Cécile Sykes (Institut Curie,Paris). ENS-ESPCI Biophysics Seminar

17 March 2017 13:00 » 14:00 — ENS, Room L374/L376 3rd floor

Tension build-up in cells and in biomimetic systems

Cell tension plays a crucial role in many biological processes; in particular, acto-myosin cortical tension drives many events of cell fate, including cell division. The tension of a cell is defined by analogy with the surface tension of a liquid droplet: the energy one has to pay to increase the drop, or cell, area. It was hypothesized by ME Terret and MH Verlhac at Collège de France that cell tension may have a role in the geometry of cell division that relies exclusively on actin. In this context, we characterized cell tension in their mouse oocytes and one-cell embryos (called zygote). Mouse oocytes undergo a very asymmetric division in size during meiosis I, whereas one-cell embryos divide symmetrically.
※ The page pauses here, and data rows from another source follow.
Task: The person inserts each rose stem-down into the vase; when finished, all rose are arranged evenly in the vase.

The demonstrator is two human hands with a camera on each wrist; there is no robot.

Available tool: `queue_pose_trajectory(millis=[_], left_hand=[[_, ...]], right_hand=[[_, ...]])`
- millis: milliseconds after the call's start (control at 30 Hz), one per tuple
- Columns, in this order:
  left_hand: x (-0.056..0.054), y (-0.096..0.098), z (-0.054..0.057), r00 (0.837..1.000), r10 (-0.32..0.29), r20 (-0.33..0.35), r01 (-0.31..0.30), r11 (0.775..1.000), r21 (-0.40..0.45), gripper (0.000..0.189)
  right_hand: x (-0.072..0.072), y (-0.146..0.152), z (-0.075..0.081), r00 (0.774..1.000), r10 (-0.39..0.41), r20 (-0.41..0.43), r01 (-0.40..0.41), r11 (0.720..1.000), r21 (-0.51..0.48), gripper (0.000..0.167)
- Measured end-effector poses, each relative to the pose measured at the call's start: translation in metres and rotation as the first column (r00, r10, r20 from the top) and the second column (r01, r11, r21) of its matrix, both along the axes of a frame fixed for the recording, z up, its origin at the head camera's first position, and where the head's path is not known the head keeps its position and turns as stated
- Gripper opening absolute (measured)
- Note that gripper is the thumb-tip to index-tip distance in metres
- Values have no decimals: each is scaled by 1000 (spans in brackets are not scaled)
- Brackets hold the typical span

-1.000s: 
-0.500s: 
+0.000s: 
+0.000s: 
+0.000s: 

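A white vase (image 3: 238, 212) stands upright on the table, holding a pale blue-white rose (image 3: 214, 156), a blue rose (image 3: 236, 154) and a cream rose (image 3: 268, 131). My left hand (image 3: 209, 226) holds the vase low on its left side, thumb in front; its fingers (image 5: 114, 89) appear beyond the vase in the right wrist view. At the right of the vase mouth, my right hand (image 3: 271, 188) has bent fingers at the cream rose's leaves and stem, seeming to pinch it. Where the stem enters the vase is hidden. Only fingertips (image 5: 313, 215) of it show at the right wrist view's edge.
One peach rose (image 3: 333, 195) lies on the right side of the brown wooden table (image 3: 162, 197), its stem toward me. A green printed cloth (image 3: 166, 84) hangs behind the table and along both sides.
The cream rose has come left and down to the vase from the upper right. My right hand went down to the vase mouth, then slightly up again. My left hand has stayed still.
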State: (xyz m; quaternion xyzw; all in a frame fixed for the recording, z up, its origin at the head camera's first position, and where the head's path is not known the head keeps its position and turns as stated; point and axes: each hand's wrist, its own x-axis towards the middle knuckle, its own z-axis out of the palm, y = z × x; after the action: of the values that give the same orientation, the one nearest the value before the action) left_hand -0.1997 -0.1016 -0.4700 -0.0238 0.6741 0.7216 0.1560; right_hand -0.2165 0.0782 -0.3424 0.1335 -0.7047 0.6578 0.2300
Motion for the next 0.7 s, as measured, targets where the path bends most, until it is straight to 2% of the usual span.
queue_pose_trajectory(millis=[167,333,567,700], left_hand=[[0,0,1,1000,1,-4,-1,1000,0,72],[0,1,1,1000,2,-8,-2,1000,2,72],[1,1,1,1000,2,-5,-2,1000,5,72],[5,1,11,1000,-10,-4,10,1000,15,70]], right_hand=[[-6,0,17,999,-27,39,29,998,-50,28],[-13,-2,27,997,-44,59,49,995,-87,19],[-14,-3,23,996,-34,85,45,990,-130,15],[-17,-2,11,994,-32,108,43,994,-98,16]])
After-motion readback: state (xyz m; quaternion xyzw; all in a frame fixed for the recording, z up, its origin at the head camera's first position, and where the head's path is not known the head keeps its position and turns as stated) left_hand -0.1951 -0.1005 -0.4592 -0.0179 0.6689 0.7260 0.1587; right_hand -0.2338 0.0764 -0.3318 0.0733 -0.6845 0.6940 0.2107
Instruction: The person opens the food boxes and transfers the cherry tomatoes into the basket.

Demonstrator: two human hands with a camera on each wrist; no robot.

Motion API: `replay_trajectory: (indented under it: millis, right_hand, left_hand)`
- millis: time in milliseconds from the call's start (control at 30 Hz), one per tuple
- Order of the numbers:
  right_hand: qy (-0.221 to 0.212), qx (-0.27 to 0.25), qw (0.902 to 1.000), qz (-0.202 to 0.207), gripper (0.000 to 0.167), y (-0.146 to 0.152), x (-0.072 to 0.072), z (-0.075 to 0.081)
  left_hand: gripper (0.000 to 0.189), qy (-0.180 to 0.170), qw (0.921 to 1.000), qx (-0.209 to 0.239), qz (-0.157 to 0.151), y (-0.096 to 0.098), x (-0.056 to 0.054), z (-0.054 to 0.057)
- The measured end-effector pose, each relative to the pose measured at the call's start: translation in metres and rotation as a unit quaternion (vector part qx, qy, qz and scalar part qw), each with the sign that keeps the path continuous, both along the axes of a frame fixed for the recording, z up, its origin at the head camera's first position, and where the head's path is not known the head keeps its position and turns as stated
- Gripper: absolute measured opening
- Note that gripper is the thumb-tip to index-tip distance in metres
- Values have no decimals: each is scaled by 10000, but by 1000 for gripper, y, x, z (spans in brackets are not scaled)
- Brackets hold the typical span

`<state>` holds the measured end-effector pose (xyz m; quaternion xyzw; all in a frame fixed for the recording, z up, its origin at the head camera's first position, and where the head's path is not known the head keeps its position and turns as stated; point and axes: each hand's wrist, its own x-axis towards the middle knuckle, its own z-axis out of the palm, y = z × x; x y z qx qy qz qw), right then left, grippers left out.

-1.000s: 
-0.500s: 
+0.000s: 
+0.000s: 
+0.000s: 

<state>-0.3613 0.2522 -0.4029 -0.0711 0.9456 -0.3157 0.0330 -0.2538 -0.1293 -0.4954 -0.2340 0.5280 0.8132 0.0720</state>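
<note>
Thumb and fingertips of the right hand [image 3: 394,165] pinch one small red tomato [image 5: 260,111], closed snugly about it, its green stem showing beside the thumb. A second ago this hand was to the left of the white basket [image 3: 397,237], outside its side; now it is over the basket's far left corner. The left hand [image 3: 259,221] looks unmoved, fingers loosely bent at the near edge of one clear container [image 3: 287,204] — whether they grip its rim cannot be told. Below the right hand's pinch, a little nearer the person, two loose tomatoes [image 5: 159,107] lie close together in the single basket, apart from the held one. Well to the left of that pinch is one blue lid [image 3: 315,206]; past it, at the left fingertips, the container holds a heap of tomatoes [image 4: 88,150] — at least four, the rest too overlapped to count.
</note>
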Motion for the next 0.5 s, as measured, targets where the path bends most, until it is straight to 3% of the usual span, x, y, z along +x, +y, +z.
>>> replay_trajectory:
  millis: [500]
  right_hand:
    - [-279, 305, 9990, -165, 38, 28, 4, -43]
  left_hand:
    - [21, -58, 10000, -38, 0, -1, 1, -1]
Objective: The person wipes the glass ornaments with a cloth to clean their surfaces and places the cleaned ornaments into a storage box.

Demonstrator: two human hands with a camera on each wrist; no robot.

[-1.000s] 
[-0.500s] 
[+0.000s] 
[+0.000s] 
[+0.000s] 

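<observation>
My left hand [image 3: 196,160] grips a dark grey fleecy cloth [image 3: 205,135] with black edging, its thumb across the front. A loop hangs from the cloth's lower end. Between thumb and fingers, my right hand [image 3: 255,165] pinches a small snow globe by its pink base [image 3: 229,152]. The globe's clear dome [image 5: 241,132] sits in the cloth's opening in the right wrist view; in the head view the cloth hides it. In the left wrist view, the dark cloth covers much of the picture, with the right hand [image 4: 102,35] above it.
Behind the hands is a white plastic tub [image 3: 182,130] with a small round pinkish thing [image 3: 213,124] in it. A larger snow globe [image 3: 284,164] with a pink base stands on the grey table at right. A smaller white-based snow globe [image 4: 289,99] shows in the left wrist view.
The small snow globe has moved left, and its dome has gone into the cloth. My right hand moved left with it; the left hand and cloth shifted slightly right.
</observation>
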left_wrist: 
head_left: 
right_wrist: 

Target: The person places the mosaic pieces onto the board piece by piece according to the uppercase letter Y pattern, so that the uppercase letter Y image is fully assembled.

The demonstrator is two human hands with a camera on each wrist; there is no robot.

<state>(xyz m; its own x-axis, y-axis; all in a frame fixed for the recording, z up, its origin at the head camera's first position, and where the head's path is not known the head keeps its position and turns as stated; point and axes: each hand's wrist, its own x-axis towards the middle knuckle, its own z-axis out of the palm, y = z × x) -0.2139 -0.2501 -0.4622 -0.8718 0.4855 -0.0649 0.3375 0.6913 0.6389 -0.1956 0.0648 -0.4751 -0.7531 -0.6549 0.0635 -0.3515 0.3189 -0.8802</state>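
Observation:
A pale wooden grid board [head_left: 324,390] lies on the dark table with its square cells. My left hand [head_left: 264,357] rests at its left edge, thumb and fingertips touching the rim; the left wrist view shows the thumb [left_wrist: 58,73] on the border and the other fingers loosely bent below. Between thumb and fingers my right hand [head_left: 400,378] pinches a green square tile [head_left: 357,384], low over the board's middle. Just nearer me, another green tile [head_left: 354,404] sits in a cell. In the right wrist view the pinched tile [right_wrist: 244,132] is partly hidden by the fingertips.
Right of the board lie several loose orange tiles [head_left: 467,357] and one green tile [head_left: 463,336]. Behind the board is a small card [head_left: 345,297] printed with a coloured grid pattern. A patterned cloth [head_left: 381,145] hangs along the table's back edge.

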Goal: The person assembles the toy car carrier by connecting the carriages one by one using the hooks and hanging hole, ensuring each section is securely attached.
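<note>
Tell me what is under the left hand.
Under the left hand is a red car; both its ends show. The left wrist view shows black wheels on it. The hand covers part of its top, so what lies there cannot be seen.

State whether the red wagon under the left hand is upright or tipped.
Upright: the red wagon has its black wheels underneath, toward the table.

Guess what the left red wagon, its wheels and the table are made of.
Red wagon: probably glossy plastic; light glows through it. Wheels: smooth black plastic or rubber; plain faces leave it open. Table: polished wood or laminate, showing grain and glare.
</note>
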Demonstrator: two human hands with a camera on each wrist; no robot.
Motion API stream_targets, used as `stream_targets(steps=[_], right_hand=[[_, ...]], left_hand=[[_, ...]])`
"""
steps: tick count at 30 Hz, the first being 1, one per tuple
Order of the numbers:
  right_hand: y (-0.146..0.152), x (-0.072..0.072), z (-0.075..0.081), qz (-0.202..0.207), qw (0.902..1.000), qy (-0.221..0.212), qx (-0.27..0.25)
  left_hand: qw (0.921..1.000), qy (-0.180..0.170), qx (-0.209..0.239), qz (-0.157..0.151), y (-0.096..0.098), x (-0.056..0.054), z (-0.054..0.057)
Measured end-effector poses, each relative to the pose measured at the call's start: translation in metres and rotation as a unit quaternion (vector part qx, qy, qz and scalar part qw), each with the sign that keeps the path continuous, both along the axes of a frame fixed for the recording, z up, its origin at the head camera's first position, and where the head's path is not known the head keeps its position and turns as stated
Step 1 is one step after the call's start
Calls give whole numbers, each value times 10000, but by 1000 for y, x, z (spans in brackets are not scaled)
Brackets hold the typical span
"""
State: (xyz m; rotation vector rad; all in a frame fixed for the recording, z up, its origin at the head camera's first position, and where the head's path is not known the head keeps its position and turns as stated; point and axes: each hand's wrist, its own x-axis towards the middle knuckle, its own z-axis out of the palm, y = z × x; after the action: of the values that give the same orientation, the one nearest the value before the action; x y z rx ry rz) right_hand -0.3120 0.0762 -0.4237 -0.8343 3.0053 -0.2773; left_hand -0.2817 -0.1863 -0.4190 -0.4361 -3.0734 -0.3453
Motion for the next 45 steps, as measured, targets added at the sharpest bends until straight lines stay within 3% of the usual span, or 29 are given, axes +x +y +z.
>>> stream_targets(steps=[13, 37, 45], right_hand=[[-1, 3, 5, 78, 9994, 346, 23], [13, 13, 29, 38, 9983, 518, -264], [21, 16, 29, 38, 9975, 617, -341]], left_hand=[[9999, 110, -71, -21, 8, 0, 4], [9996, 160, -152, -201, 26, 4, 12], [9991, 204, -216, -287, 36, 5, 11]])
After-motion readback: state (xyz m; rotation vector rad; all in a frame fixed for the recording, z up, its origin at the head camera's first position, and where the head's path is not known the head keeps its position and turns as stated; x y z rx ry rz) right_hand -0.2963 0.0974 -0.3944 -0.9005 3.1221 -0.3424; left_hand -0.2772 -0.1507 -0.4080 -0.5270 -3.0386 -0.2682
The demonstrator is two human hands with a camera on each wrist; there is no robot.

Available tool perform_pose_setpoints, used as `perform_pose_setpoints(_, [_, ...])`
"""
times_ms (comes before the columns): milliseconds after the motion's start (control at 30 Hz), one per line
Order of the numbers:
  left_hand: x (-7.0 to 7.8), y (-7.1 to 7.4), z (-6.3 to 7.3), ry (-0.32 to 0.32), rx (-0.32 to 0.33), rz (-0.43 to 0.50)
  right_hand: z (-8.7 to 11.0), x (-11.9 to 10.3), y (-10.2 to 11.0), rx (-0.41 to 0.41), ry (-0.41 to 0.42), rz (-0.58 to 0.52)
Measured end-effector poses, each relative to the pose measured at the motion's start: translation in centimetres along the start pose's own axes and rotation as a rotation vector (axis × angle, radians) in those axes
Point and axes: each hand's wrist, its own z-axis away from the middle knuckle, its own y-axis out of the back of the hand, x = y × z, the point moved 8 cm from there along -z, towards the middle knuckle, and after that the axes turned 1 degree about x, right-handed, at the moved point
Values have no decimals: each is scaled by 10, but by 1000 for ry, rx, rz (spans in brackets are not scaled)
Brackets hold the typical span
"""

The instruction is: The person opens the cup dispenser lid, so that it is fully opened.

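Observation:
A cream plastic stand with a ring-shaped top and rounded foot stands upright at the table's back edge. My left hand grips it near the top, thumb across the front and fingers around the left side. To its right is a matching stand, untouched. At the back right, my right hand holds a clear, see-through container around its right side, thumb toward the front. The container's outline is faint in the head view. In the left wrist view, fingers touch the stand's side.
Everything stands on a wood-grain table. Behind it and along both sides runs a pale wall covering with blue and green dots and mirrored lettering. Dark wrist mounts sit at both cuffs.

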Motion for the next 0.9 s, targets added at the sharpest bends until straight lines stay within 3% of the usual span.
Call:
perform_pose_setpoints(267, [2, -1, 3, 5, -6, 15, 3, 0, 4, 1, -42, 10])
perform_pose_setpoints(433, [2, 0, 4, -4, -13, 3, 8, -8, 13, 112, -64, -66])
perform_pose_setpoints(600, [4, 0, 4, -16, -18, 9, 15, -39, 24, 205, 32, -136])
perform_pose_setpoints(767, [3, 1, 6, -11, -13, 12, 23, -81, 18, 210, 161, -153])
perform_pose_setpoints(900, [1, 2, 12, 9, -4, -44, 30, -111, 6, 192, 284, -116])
We measured cell tension and could validate their hypothesis that the specific cortical actin structure connected to an actin cytoplasmic meshwork did, indeed, control the geometry of cell division. We find that the geometry of division, in particular on and an actin cage that surrounds the microtubule spindle. In order to unveil generic mechanisms of cell movements and shape changes, our team designs stripped-down experimental systems that reproduce cellular behaviours in simplified conditions, using liposome membranes on which cytoskeleton dynamics are reconstituted. Such stripped-down systems allow for a controlled study of the physical mechanisms that underlie cell movements and cell shape changes. Moreover, these experimental systems are used to address biological issues within a controlled, simplified environment. We have reconstituted the actin cortex of cells at the membrane of liposomes, and characterized their mechanical properties. We will show how these cortices contract in the presence of myosin motors, and how such experiments shed light of the mechanisms of cell shape changes.